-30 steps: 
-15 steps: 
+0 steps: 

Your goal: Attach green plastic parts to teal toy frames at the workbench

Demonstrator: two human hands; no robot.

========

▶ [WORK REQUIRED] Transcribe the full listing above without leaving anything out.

▶ [TASK RESPONSE]
-30 steps: 
-15 steps: 
+0 steps: 

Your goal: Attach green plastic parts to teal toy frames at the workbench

Demonstrator: two human hands; no robot.

No further output remains for this exercise.